INFORMATION SHOWN:
====
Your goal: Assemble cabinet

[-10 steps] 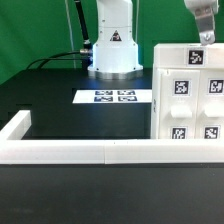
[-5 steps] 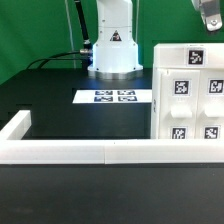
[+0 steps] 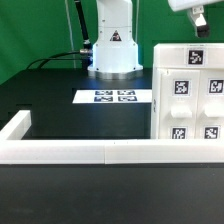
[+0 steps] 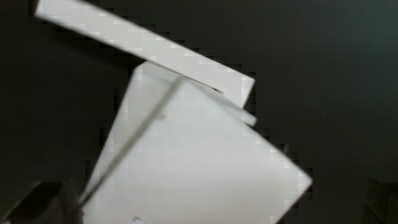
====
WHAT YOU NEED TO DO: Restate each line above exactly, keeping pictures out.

RESPONSE AREA:
Your goal: Assemble cabinet

[-10 steps] 
[-5 steps] 
[+0 steps] 
[+0 steps] 

This finishes the response to the exercise.